Contudo, a linha que o Supremo Tribunal Federal adotou, de
ser também legislador —, ou seja, de substituir o Poder Legislativo em muitos
momentos (desde o artigo 19 do Marco Civil da Internet, passando pela
anencefalia, marco temporal das drogas e pelo casamento de homossexuais, que
são matérias de competência do Legislativo) — é o que causa um desconforto
muito grande ao Legislativo.
Acredito, ainda, que essa mensagem do Poder Legislativo tenha
também o presidente Lula como destinatário, haja vista a indicação do futuro
Ministro da Corte que irá substituir o Ministro Luís Roberto Barroso.

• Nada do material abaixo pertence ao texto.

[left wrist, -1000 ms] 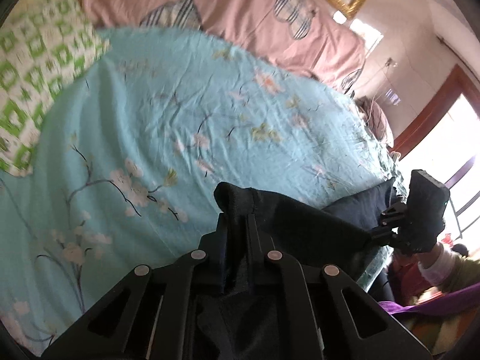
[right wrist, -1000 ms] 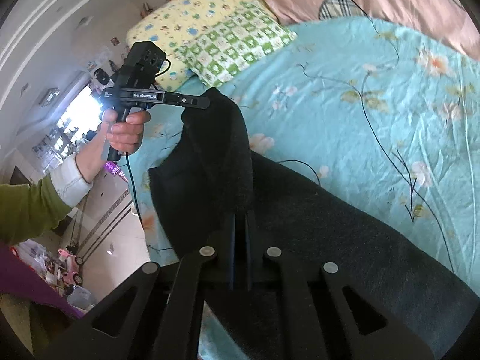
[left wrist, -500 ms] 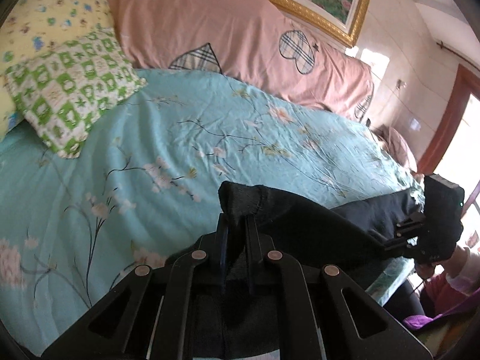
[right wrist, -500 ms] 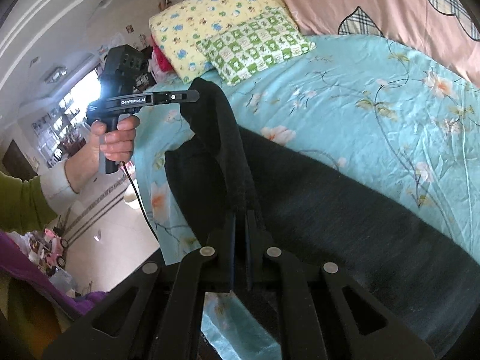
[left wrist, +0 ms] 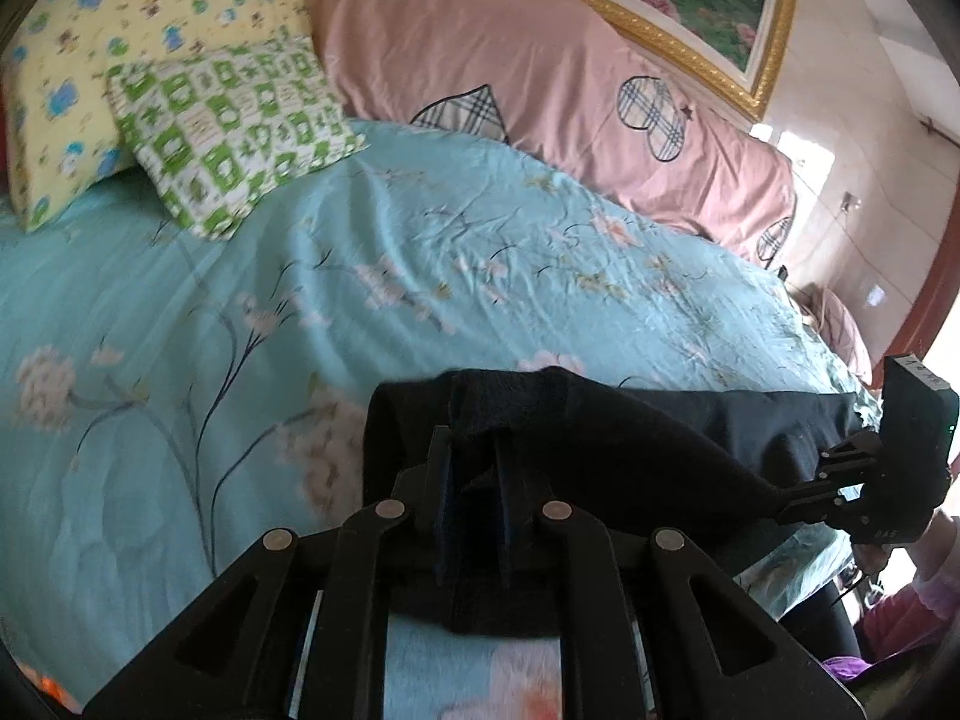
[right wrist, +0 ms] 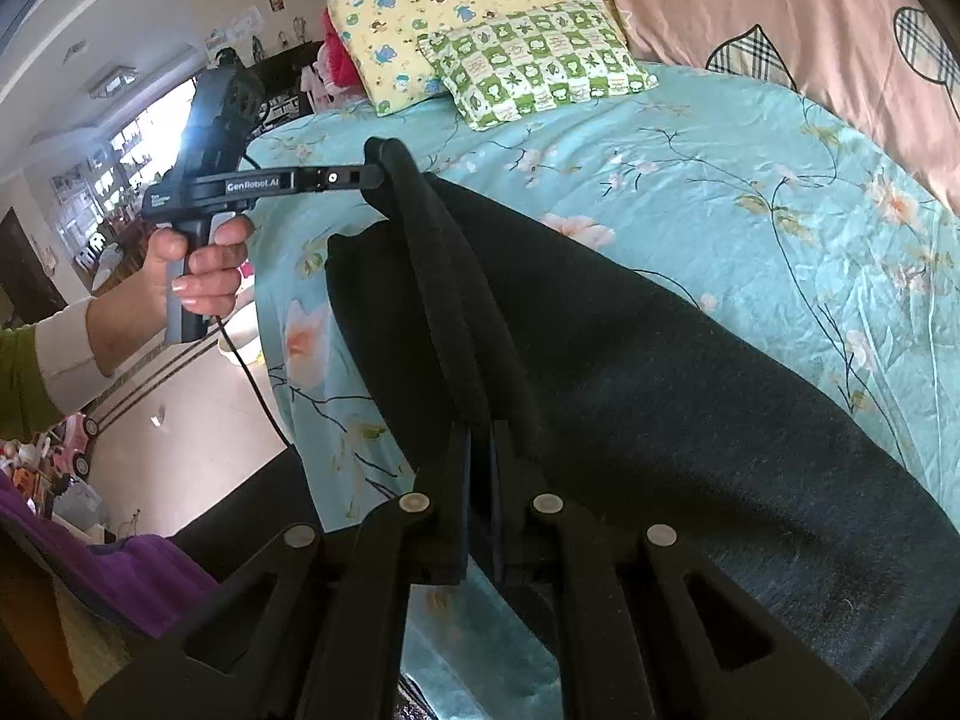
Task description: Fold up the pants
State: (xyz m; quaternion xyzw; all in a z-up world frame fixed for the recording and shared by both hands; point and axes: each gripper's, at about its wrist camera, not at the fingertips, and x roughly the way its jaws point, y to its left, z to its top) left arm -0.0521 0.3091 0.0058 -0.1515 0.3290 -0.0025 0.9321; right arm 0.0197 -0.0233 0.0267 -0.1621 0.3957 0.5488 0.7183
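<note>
Pants (right wrist: 630,360), black, are lying on the teal floral bedsheet (right wrist: 750,180), most of the cloth spreading flat along the sheet's near edge. One hem edge is being held up off the sheet, stretching as a taut band between the two grippers.

Left gripper (right wrist: 375,177): a hand (right wrist: 192,264) is gripping its handle, out past the sheet's edge. Its jaws are opening; in its own view a fold of the pants (left wrist: 600,438) is sitting between the fingers (left wrist: 441,480), draping over the tips, with a gap showing beside the cloth.

Right gripper (right wrist: 480,438): jaws are standing closed, pinching the raised pants edge at the near side of the sheet. In the left view the same gripper (left wrist: 786,498) is showing at the sheet's right edge, clamping the far end of the band.

Two pillows are resting at the head of the sheet: a green check pillow (right wrist: 540,60) lying partly on a yellow pillow (right wrist: 444,6). A pink cover (left wrist: 540,90) with plaid hearts is running along the sheet's far side, under a gold frame (left wrist: 690,54).
</note>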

Conheço Jorge Messias. Ele é um candidato natural, de
confiança do presidente Lula, bom advogado e com sólida formação cristã.
Tenho a sensação, entretanto, de que seu apadrinhamento
também gera desconforto ao Senado Federal, que gostaria de ter como candidato o
ex-presidente da Casa, Rodrigo Pacheco, que foi muito alinhado com o presidente
Lula, a ponto de colocar em discussão no Senado apenas aquilo que agradava o
presidente petista. Ele tem livre trânsito no Senado e é o candidato do
presidente do Legislativo.
Fato é que a votação apertada para um jurista brilhante como
Paulo Gonet — por ele ter tido o apoio total do Supremo, o que gera grande
desconforto a uma área considerável do Senado pela invasão de competência do
STF em sua competência legislativa —, faz com que haja uma preocupação na
indicação do futuro ministro do Supremo pelo presidente Lula. Ora, a atuação do
Supremo, ao legislar naquilo que a Constituição manda ser competência exclusiva
do Congresso Nacional (art. 49, inciso XI), é o ponto central dessa tensão.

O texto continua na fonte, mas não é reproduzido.